Ce qu'on mesure moins, c'est que cette culture de l'irrespect déborde les rivalités politiques et se déploie même à l'égard des provinces. Ainsi, le resserrement des règles en matière criminelle entraînera une coûteuse augmentation de la population dans les prisons provinciales. Québec, comme d'autres, a beau bruyamment protester, le gouvernement conservateur ne tiendra pas compte de ses récriminations — M. Harper l'a encore dit cette semaine.
Autre exemple: lorsque Jason Kenney, ministre de l'Immigration, a présenté récemment son projet de loi resserrant les règles pour les réfugiés et les titulaires de visas, une petite phrase est passée inaperçue: les provinces seront «encouragées» à revoir leurs programmes sociaux afin de ne pas favoriser la venue de faux immigrants. Dire que lundi, la Commission des droits de la personne et des droits de la jeunesse demandait au gouvernement Charest d'assouplir ses critères envers les travailleurs étrangers temporaires (aides familiales, travailleurs agricoles...). Québec voudrait-il agir qu'il se buterait aussitôt à l'intransigeance fédérale. La marge de manoeuvre qui nous permet de nous distinguer ne cesse de s'étioler.

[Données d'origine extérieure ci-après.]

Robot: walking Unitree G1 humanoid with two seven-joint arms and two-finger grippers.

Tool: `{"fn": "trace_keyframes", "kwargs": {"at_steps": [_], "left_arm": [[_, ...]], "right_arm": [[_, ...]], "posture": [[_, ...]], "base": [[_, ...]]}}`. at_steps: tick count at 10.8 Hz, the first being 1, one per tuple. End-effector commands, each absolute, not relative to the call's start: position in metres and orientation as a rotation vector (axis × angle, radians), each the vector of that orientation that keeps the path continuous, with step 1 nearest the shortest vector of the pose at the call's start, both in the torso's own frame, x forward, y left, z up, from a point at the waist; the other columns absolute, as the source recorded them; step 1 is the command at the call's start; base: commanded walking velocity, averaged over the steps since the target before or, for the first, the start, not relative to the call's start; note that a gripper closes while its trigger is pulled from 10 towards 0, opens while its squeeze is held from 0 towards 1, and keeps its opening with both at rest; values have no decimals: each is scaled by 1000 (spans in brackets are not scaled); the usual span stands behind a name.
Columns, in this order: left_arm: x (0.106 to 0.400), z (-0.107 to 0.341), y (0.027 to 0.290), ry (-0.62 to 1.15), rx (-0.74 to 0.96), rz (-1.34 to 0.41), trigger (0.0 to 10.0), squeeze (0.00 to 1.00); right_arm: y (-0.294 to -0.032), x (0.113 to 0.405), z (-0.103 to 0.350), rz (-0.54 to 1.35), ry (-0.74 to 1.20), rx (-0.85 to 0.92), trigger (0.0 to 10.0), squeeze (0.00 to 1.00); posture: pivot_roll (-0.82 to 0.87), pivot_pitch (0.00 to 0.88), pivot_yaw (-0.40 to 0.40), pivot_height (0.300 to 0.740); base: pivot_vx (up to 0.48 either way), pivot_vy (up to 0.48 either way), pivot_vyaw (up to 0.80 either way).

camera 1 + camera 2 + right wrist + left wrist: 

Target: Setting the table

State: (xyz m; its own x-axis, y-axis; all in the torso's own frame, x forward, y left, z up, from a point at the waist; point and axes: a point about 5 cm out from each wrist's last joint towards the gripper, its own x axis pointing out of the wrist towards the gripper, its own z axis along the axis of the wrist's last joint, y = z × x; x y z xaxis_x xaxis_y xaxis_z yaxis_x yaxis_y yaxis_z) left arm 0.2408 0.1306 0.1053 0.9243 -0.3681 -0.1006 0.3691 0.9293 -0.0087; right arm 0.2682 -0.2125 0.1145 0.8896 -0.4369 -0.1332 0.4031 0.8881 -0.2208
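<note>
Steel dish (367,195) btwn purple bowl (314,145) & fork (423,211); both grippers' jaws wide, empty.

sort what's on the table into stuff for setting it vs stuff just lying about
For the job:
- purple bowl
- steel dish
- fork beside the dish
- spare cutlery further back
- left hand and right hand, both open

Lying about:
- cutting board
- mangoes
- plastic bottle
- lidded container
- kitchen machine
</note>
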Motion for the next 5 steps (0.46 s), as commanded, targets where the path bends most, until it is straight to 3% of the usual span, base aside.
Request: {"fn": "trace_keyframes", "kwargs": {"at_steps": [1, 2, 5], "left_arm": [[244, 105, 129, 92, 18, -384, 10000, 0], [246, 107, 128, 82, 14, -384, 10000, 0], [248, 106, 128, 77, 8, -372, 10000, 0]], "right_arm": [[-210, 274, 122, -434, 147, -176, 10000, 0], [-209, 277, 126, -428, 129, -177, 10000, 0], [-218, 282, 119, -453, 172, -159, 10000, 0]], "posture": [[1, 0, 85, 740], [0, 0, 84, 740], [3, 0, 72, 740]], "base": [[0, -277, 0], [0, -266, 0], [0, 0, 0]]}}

De la même manière, le Globe and Mail citait hier le premier ministre qui soulignait qu'en matière d'économie, c'est à Ottawa de donner le ton, aux provinces de suivre, peu importent leurs particularités. Le ministre des Finances Jim Flaherty était encore plus clair: «Nous formons un seul pays [...]. Nous voulons que tout le monde rame dans la même direction.»
En somme, les conservateurs ont décidé de faire main basse sur ce pays. Ils le veulent conforme à leur idéologie, sans égard à son histoire, ses fondements, sa structure, ses spécificités, sa dynamique. Cette appropriation sans précédent commence à ressembler à un vol de démocratie.